**What is being asked**. Starting with the line below that holds "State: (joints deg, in" and stopping after the line that holds "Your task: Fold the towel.", transcribe the lines exactly, leaving out all pictures.

[[ Data extract open ]]

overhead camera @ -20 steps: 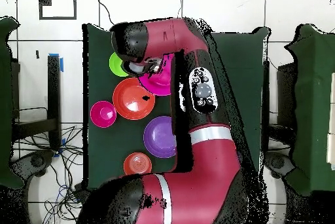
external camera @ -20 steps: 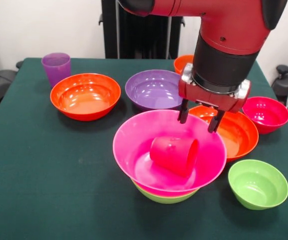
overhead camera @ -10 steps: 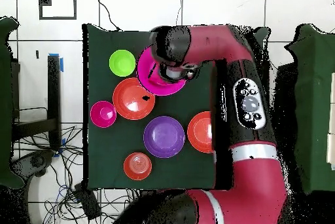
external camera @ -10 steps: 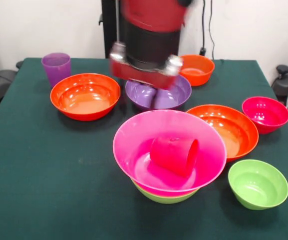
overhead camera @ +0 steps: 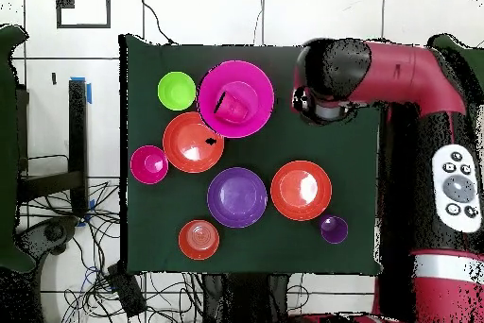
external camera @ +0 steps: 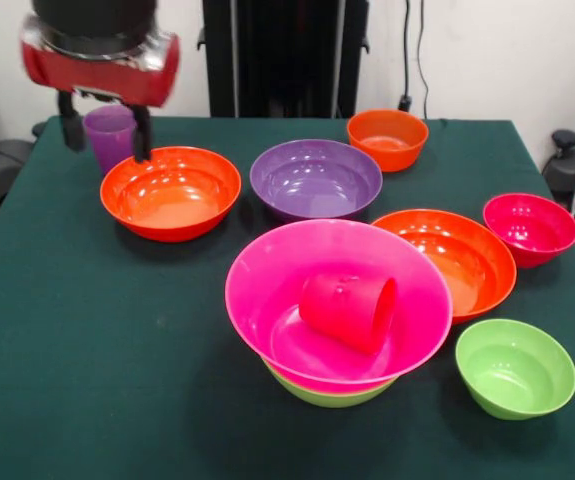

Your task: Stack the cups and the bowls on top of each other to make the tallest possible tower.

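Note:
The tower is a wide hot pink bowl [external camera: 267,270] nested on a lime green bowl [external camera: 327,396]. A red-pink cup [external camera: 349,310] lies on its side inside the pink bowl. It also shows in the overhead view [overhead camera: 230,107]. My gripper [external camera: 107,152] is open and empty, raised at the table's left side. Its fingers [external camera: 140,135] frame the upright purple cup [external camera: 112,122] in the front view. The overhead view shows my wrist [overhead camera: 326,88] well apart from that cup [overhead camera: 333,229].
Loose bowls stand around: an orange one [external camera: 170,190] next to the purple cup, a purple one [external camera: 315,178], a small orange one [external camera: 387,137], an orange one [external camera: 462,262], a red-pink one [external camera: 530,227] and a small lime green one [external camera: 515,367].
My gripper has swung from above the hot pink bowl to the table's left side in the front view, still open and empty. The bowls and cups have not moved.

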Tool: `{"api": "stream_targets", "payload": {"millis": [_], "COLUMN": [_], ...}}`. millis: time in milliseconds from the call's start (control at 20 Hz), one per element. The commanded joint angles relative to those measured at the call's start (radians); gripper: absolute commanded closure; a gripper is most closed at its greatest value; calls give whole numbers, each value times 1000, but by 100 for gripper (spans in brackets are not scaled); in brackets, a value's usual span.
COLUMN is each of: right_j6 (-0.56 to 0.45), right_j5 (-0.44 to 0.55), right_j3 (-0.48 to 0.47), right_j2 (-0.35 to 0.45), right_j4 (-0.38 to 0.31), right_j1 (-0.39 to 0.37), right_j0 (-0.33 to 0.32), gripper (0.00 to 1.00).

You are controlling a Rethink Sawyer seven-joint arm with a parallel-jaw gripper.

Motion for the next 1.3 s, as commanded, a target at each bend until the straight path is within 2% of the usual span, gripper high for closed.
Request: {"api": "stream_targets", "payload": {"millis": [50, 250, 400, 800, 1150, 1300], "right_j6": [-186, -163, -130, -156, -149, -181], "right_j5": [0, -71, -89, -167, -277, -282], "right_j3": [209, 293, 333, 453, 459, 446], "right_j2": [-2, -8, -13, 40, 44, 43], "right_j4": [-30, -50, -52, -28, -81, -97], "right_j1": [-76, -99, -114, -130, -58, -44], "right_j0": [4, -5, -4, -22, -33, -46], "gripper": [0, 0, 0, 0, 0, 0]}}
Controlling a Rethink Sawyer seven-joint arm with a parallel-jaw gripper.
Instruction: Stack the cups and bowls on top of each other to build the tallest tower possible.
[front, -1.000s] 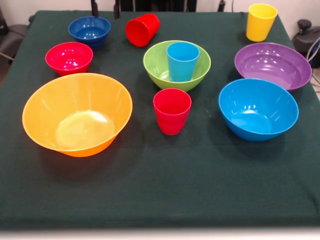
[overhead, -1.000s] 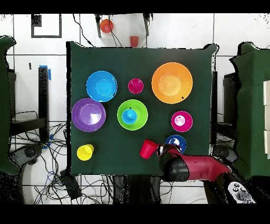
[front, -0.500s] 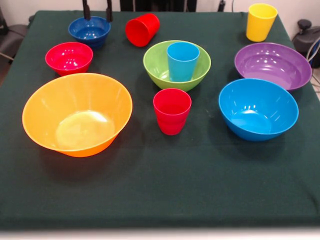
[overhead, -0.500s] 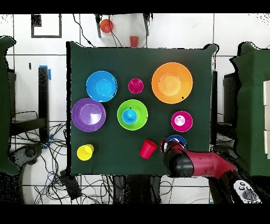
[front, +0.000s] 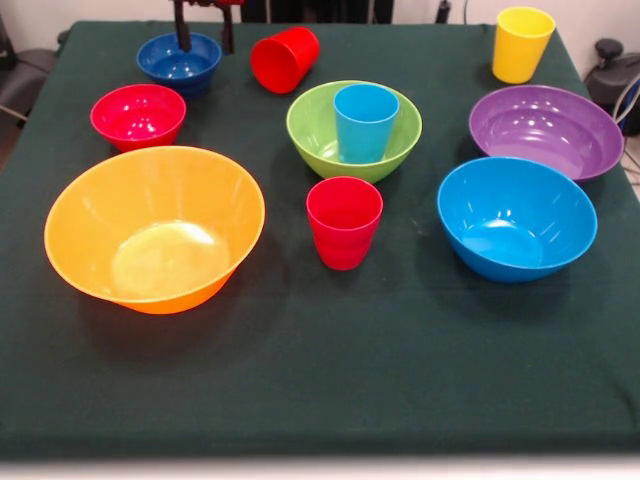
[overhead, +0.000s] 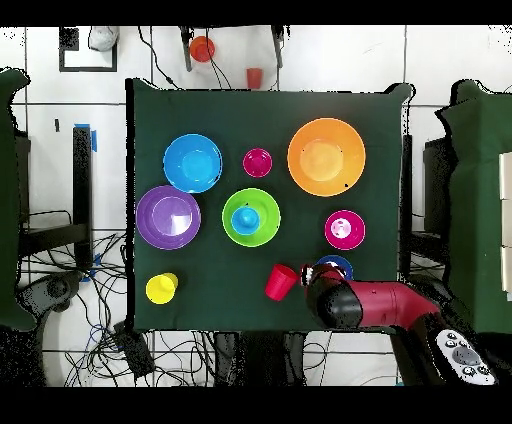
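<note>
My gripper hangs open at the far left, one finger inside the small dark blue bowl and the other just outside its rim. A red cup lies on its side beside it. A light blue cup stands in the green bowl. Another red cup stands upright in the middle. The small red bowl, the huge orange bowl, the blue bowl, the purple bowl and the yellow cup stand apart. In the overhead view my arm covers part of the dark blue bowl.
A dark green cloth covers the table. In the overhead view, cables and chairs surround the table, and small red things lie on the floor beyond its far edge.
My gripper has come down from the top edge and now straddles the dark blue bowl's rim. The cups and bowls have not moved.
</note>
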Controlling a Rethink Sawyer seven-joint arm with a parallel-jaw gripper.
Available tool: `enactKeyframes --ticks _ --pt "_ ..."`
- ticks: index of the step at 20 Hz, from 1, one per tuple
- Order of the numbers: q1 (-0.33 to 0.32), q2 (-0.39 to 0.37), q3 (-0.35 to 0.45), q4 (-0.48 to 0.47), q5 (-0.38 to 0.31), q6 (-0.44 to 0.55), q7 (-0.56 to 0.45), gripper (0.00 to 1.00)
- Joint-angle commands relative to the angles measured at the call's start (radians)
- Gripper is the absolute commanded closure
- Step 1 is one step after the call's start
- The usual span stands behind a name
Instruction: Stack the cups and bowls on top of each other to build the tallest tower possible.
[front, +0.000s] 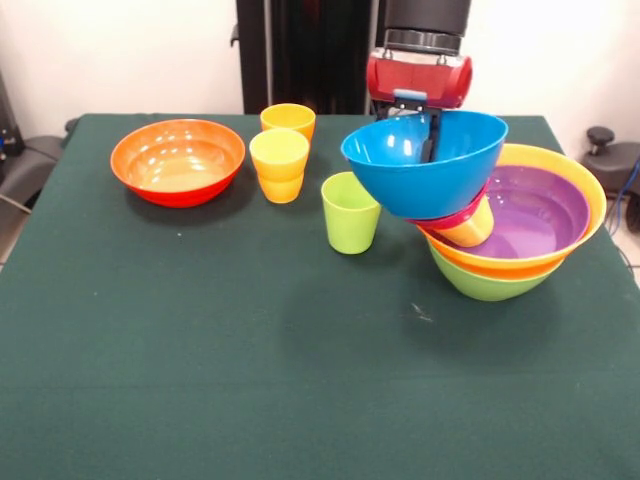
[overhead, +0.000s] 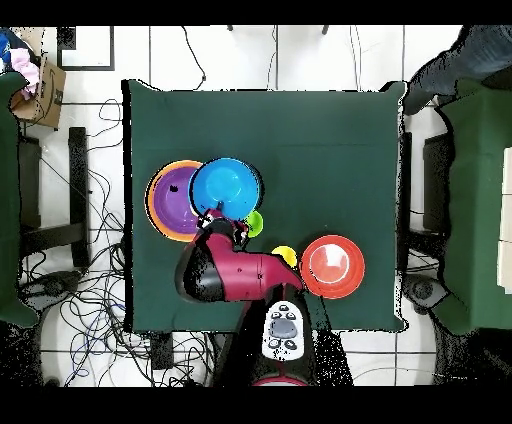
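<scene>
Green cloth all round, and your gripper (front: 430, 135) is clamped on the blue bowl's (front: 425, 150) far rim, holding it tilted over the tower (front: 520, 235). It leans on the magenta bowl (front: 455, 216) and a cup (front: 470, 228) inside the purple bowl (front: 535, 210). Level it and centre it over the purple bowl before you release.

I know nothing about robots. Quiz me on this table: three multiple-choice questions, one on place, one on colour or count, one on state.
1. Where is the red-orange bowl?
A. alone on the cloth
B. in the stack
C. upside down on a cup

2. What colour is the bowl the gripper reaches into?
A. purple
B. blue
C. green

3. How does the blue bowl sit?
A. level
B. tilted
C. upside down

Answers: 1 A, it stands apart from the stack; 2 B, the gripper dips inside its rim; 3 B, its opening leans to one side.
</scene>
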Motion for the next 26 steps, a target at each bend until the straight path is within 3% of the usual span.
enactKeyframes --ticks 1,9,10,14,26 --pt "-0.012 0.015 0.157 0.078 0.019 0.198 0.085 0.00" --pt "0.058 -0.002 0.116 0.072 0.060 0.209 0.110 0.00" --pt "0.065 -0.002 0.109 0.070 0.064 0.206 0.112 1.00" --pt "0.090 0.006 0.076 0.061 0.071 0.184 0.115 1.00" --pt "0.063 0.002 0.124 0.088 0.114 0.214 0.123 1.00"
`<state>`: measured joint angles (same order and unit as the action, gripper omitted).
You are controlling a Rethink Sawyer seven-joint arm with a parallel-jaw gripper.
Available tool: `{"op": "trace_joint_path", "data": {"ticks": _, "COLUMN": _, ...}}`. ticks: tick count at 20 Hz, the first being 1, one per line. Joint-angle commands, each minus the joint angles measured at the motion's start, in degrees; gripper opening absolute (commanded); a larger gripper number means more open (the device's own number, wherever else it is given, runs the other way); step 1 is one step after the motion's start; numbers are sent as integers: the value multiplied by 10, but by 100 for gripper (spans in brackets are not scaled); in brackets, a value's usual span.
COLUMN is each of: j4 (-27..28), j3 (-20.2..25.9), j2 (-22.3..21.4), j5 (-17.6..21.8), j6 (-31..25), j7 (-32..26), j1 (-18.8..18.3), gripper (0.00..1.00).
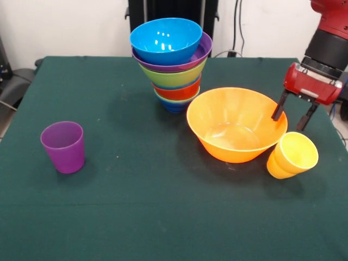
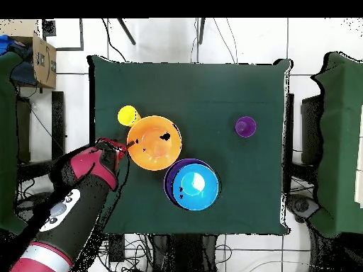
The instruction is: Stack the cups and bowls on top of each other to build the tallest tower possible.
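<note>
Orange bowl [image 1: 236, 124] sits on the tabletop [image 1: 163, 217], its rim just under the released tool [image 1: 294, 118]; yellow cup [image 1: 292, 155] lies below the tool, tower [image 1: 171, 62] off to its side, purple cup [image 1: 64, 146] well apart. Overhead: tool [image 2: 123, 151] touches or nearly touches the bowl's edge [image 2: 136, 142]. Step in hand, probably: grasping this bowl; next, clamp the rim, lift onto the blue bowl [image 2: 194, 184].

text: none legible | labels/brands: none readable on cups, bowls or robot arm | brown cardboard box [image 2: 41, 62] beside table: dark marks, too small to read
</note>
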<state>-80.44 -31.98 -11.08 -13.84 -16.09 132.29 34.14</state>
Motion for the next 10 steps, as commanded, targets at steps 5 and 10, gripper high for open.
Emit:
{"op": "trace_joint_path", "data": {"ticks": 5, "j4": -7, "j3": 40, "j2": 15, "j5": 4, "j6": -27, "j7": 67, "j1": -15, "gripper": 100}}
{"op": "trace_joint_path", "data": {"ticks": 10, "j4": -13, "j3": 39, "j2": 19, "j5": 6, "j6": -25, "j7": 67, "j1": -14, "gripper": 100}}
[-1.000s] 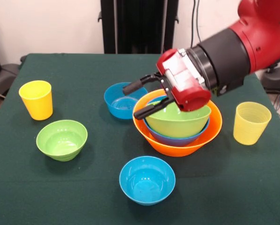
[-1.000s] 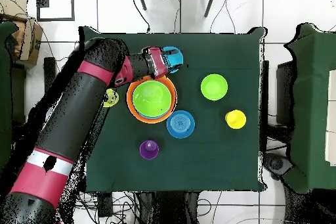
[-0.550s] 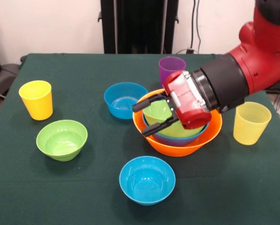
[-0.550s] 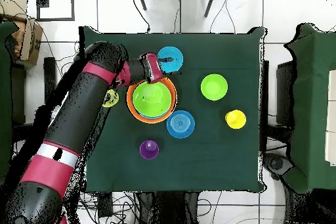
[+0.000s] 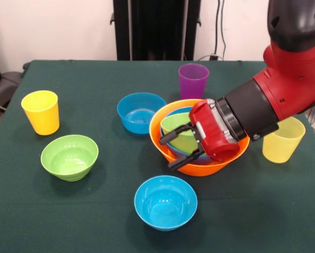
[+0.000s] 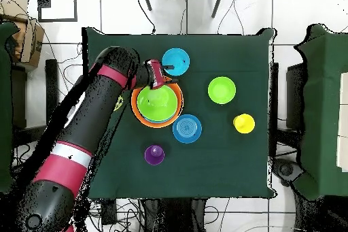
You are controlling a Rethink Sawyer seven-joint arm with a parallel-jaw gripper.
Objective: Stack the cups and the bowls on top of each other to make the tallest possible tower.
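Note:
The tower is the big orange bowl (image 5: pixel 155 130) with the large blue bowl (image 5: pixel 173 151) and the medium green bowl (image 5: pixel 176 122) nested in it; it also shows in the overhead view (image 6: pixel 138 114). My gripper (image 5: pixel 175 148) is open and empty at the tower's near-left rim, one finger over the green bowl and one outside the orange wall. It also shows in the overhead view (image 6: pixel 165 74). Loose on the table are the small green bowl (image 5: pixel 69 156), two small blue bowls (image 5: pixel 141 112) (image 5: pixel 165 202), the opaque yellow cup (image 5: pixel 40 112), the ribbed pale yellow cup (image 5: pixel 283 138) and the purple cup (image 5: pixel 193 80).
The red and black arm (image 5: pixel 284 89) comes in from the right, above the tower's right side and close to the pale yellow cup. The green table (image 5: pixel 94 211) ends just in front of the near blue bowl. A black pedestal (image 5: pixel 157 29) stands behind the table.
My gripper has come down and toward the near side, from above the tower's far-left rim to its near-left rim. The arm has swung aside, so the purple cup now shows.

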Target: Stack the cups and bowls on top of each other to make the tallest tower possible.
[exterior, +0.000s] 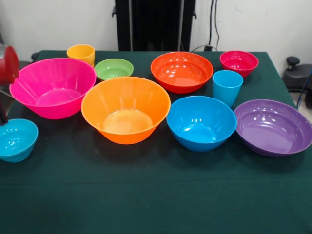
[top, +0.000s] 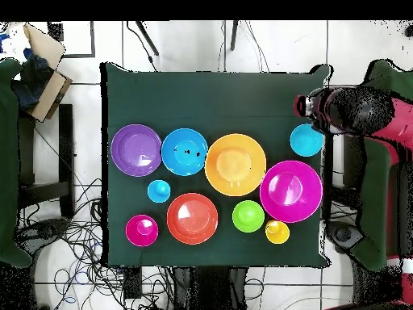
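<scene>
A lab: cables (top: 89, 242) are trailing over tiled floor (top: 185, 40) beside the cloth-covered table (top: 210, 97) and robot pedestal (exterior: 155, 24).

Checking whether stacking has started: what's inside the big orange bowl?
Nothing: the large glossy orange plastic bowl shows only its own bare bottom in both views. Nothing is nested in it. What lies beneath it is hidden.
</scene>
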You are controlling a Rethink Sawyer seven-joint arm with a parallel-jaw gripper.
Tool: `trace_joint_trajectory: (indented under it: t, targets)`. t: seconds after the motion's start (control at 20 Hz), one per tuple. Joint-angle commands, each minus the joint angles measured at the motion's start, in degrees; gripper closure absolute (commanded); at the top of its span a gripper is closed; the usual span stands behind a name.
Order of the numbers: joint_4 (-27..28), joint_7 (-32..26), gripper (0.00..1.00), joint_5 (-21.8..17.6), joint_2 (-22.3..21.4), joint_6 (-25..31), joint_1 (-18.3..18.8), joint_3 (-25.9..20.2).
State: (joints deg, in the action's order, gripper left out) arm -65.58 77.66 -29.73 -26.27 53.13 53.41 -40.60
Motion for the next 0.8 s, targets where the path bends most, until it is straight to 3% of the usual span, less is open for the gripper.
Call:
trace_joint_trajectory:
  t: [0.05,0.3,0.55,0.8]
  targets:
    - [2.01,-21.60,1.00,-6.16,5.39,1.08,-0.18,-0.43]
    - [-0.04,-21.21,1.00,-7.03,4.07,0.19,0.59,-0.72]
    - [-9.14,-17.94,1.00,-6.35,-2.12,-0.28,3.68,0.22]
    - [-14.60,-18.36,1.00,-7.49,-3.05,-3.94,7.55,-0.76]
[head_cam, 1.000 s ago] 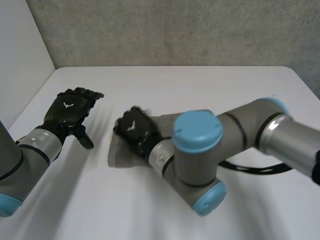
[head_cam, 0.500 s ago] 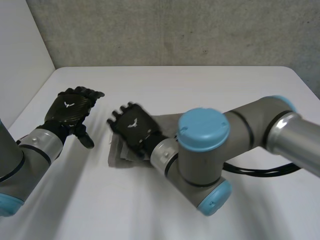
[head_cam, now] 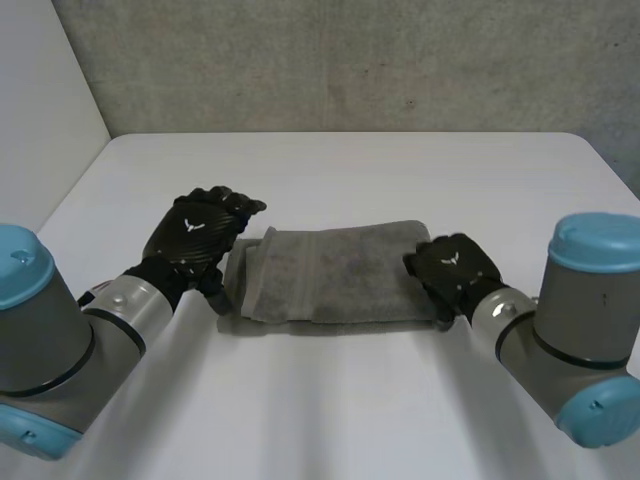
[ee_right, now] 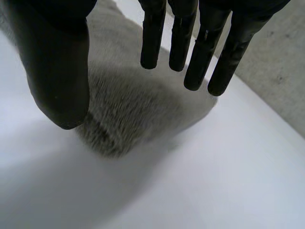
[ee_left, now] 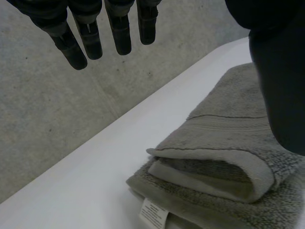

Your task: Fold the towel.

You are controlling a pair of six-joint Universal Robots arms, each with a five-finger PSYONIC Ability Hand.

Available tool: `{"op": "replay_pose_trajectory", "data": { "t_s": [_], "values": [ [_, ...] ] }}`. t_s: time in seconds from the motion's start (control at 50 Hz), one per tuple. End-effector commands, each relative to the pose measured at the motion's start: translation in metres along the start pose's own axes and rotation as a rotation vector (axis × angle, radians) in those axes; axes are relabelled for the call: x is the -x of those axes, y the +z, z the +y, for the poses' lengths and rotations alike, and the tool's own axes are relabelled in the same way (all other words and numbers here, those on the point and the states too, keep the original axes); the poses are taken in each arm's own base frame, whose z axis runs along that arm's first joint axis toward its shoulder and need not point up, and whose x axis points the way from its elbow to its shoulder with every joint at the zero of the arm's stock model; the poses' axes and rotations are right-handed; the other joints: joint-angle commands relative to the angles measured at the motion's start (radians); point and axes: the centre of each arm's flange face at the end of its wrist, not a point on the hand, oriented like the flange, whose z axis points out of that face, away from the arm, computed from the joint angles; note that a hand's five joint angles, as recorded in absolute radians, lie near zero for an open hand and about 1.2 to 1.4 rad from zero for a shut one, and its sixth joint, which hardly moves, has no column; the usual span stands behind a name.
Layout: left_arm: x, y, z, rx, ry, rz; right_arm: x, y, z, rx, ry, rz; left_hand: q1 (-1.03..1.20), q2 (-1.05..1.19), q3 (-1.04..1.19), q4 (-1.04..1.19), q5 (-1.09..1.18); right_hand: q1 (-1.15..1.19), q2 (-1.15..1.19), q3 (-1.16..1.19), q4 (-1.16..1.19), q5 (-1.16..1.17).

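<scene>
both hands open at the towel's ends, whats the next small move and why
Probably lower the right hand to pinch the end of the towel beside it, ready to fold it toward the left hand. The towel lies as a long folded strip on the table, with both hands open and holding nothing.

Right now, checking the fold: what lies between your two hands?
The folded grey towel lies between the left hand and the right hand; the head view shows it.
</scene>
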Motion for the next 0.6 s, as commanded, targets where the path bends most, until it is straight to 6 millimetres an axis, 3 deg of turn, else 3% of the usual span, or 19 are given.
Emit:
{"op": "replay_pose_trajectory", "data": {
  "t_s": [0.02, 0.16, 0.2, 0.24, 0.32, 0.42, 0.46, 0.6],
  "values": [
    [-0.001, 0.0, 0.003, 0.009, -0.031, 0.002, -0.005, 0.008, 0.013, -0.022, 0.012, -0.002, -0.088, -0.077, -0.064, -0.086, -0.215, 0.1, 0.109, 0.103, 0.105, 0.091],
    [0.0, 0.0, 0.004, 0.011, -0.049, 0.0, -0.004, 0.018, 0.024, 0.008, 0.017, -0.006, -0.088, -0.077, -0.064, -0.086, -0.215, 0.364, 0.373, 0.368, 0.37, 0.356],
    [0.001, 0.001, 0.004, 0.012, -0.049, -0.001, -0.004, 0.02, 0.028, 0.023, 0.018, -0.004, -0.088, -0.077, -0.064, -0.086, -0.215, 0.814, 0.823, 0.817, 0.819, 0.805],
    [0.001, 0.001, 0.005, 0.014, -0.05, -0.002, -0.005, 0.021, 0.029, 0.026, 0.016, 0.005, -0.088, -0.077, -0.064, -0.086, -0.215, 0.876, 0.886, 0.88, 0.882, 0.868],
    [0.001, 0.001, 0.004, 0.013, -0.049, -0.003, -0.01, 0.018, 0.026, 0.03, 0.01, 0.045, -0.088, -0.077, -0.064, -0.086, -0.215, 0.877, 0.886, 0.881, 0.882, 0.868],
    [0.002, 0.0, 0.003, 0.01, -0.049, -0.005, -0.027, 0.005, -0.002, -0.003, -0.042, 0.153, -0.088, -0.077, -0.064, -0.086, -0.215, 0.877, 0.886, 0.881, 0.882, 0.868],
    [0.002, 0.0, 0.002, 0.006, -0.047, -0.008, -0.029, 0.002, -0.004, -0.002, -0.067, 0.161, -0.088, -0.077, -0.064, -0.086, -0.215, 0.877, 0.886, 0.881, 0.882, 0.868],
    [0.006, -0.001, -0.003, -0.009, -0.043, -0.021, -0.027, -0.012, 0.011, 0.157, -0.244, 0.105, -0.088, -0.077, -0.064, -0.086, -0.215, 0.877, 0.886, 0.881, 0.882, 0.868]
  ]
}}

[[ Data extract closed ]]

**Solution to the problem**.
State: (joints deg, in the action's order, gripper left out) arm -65.58 77.66 -29.73 -26.27 53.13 53.41 -40.60
Motion for the next 0.8 s, targets where the path bends most, until it is straight to 3% of the usual span, less is open for the gripper.
Call:
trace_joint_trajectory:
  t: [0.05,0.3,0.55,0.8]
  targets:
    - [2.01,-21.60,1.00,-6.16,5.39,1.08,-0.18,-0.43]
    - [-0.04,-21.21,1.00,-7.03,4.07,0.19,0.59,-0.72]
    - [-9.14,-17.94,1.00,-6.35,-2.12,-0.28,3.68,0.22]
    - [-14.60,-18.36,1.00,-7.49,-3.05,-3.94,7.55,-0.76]
[head_cam, 1.000 s ago] 
[head_cam, 0.500 s ago] 
[head_cam, now] 
[ee_right, now] 
[ee_left, now] 

Your task: Fold the towel.

The output is finished.